▶ [What is needed] Please give the records below again in full, exactly, with the images left out.

Data items

══════════════════════════════

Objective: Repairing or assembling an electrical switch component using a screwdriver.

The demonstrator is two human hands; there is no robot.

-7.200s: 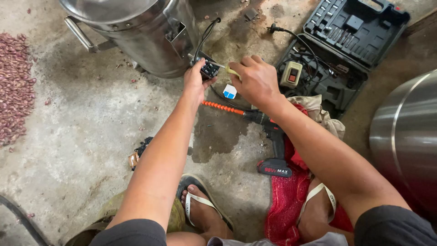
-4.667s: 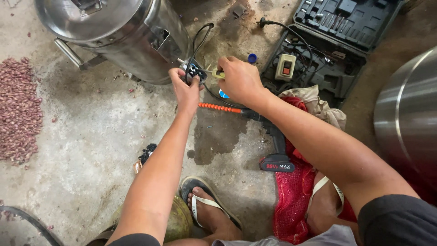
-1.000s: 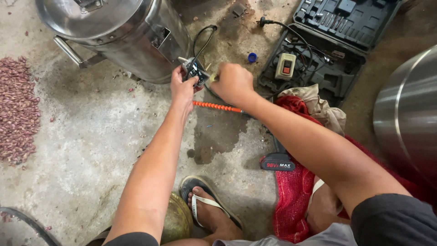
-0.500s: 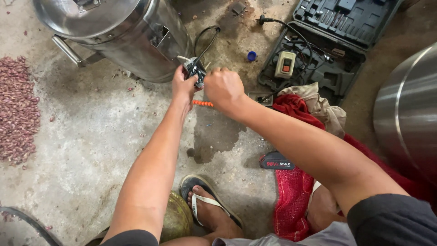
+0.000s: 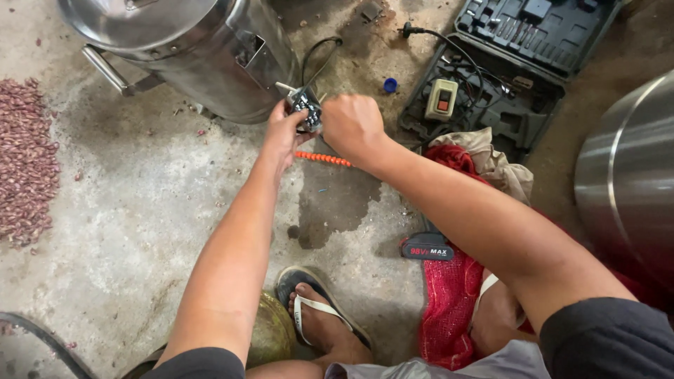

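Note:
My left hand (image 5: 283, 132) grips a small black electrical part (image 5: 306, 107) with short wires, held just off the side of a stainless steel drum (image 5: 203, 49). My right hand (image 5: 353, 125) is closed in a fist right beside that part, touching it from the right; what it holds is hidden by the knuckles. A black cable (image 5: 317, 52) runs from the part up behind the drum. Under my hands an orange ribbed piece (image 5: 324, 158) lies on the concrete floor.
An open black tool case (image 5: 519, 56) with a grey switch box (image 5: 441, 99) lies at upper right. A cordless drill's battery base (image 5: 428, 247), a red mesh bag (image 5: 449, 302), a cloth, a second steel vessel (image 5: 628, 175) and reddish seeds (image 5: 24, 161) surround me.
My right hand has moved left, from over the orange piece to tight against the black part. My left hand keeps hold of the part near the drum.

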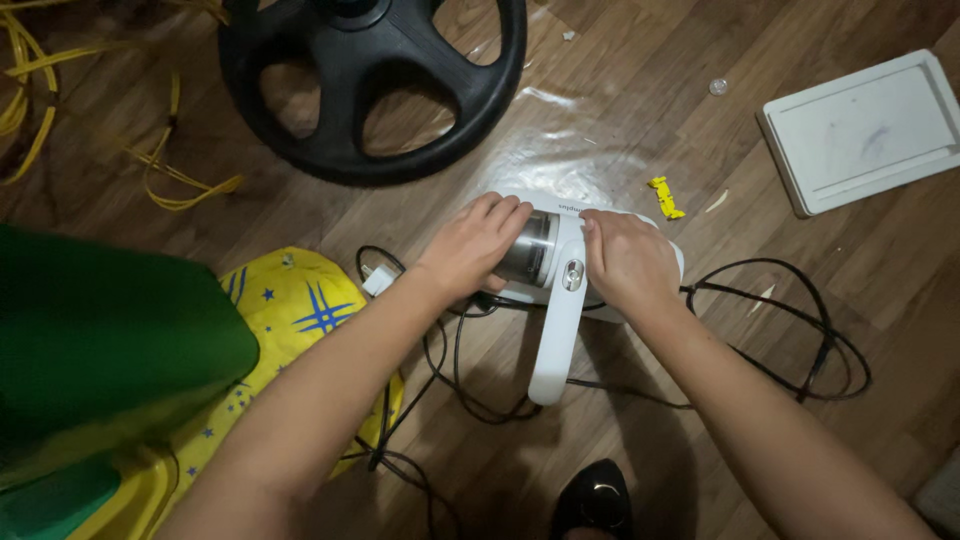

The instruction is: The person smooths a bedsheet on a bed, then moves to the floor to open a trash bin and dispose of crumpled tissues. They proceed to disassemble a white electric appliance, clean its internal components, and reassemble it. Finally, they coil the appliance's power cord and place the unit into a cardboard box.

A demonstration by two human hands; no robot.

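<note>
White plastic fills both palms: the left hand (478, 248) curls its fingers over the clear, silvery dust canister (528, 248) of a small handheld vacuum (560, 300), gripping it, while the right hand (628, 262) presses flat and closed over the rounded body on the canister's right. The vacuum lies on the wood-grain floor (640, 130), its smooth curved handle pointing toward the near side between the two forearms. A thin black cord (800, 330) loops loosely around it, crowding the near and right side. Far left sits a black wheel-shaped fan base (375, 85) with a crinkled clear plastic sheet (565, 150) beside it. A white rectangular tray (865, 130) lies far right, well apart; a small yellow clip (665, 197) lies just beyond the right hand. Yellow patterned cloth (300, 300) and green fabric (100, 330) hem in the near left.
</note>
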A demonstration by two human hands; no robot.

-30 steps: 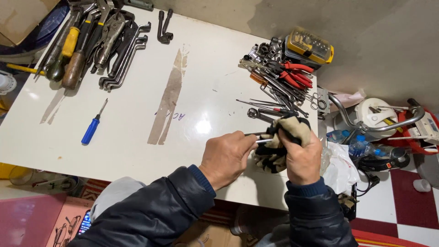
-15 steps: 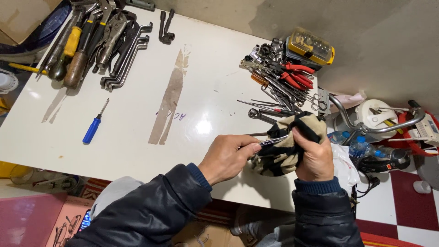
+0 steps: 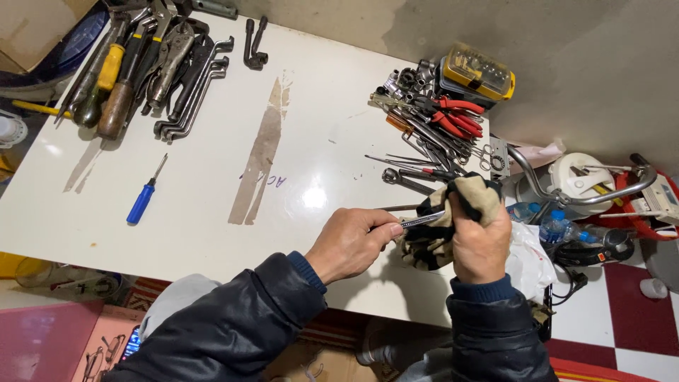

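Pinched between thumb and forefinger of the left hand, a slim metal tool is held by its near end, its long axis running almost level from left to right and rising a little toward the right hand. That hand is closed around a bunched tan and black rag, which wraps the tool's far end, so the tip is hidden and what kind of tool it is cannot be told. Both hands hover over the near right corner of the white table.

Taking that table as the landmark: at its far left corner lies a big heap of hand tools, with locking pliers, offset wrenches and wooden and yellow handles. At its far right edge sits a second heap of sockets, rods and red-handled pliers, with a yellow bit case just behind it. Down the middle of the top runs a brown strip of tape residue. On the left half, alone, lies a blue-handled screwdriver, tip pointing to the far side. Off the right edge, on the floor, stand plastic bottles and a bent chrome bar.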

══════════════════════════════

▶ [Completed exercise]
Objective: Repairing or assembling an electrical switch component using a screwdriver.

The demonstrator is two human hands; there is no robot.

-7.200s: 
-4.667s: 
-1.000s: 
-0.500s: 
+0.000s: 

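Note:
My left hand (image 5: 283, 132) grips a small black electrical part (image 5: 306, 107) with short wires, held just off the side of a stainless steel drum (image 5: 203, 49). My right hand (image 5: 353, 125) is closed in a fist right beside that part, touching it from the right; what it holds is hidden by the knuckles. A black cable (image 5: 317, 52) runs from the part up behind the drum. Under my hands an orange ribbed piece (image 5: 324, 158) lies on the concrete floor.
An open black tool case (image 5: 519, 56) with a grey switch box (image 5: 441, 99) lies at upper right. A cordless drill's battery base (image 5: 428, 247), a red mesh bag (image 5: 449, 302), a cloth, a second steel vessel (image 5: 628, 175) and reddish seeds (image 5: 24, 161) surround me.
My right hand has moved left, from over the orange piece to tight against the black part. My left hand keeps hold of the part near the drum.
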

The instruction is: The person smooths a bedsheet on a bed, then moves to the floor to open a trash bin and dispose of crumpled tissues. They proceed to disassemble a white electric appliance, clean its internal components, and reassemble it. Finally, they coil the appliance's power cord and place the unit into a cardboard box.

A demonstration by two human hands; no robot.

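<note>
White plastic fills both palms: the left hand (478, 248) curls its fingers over the clear, silvery dust canister (528, 248) of a small handheld vacuum (560, 300), gripping it, while the right hand (628, 262) presses flat and closed over the rounded body on the canister's right. The vacuum lies on the wood-grain floor (640, 130), its smooth curved handle pointing toward the near side between the two forearms. A thin black cord (800, 330) loops loosely around it, crowding the near and right side. Far left sits a black wheel-shaped fan base (375, 85) with a crinkled clear plastic sheet (565, 150) beside it. A white rectangular tray (865, 130) lies far right, well apart; a small yellow clip (665, 197) lies just beyond the right hand. Yellow patterned cloth (300, 300) and green fabric (100, 330) hem in the near left.
</note>
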A demonstration by two human hands; no robot.

-30 steps: 
-15 steps: 
+0 steps: 

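Pinched between thumb and forefinger of the left hand, a slim metal tool is held by its near end, its long axis running almost level from left to right and rising a little toward the right hand. That hand is closed around a bunched tan and black rag, which wraps the tool's far end, so the tip is hidden and what kind of tool it is cannot be told. Both hands hover over the near right corner of the white table.

Taking that table as the landmark: at its far left corner lies a big heap of hand tools, with locking pliers, offset wrenches and wooden and yellow handles. At its far right edge sits a second heap of sockets, rods and red-handled pliers, with a yellow bit case just behind it. Down the middle of the top runs a brown strip of tape residue. On the left half, alone, lies a blue-handled screwdriver, tip pointing to the far side. Off the right edge, on the floor, stand plastic bottles and a bent chrome bar.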

Nothing else belongs to this answer.